BEGIN Given information
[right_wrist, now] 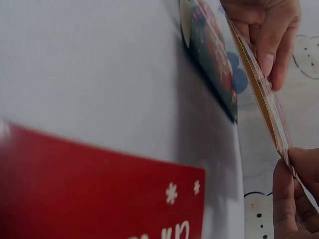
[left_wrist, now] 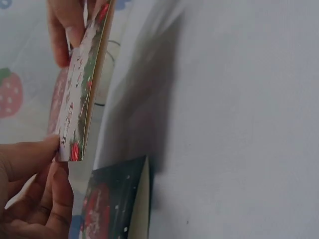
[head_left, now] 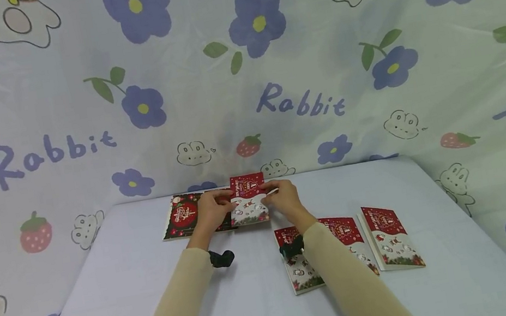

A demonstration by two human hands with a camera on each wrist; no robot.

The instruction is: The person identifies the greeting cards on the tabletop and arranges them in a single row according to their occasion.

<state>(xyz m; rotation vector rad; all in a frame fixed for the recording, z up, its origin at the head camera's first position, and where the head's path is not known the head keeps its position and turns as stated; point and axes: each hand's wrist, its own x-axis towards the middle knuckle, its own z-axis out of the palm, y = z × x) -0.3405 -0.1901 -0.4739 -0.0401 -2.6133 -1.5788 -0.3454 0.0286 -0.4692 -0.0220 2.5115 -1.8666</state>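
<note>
Head view, table (head_left: 123, 311): white, runs back to patterned cloth (head_left: 191, 79) hanging behind.
Dark card (head_left: 185, 215): lies flat near far edge of table, left of centre; red round patch and white lettering on front; right part hidden behind left hand and held card.
Left sleeve (head_left: 171, 303): beige, reaches up from bottom of view; black wrist device (head_left: 222, 259) just beside cuff.
Left hand (head_left: 213, 208): pinches left edge of held card between thumb and fingers.
Held card (head_left: 250, 211): red top, white lower part, green-and-red trim along bottom; raised above table near far edge, between both hands, overlapping dark card from this angle; tilted up, front towards wearer; seen nearly edge-on in wrist views, layers slightly parted.
Right hand (head_left: 284, 197): pinches right edge of same card, thumb and fingers pressed on.
Right sleeve (head_left: 359, 279): beige, crosses over two cards below; black wrist device (head_left: 292, 247) at cuff.
Near red card (head_left: 306, 276): on table, partly covered by right arm.
Middle red card (head_left: 352, 239): on table, also partly covered; contact with near one hidden, cannot tell.
Rightmost red card (head_left: 393, 238): on table just beside middle one, slightly angled, pale inner edge showing along left side.
</note>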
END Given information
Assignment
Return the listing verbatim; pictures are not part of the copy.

Problem solution
[right_wrist, now] 
[left_wrist, now] 
[head_left, now] 

A demonstration by two human hands with a camera on each wrist; no robot.

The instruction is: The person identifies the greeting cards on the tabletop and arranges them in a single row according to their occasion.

<state>(xyz m; rotation vector rad; all in a frame fixed for the recording, z up, its origin at the head camera's first position, and where the head's path is not known the head keeps its position and turns as stated; point and axes: each hand's wrist, its own x-axis towards the middle knuckle, its own z-axis out of the palm, y = z × x) -0.3405 -0.1901 -0.4739 -0.0401 -2.6133 -1.5788 -0.3454 0.0286 -0.4692 -0.0220 2.5115 -1.8666</state>
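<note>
Head view, table (head_left: 123, 311): white, runs back to patterned cloth (head_left: 191, 79) hanging behind.
Dark card (head_left: 185, 215): lies flat near far edge of table, left of centre; red round patch and white lettering on front; right part hidden behind left hand and held card.
Left sleeve (head_left: 171, 303): beige, reaches up from bottom of view; black wrist device (head_left: 222, 259) just beside cuff.
Left hand (head_left: 213, 208): pinches left edge of held card between thumb and fingers.
Held card (head_left: 250, 211): red top, white lower part, green-and-red trim along bottom; raised above table near far edge, between both hands, overlapping dark card from this angle; tilted up, front towards wearer; seen nearly edge-on in wrist views, layers slightly parted.
Right hand (head_left: 284, 197): pinches right edge of same card, thumb and fingers pressed on.
Right sleeve (head_left: 359, 279): beige, crosses over two cards below; black wrist device (head_left: 292, 247) at cuff.
Near red card (head_left: 306, 276): on table, partly covered by right arm.
Middle red card (head_left: 352, 239): on table, also partly covered; contact with near one hidden, cannot tell.
Rightmost red card (head_left: 393, 238): on table just beside middle one, slightly angled, pale inner edge showing along left side.
</note>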

Nothing remains to be done, and the exercise is complete.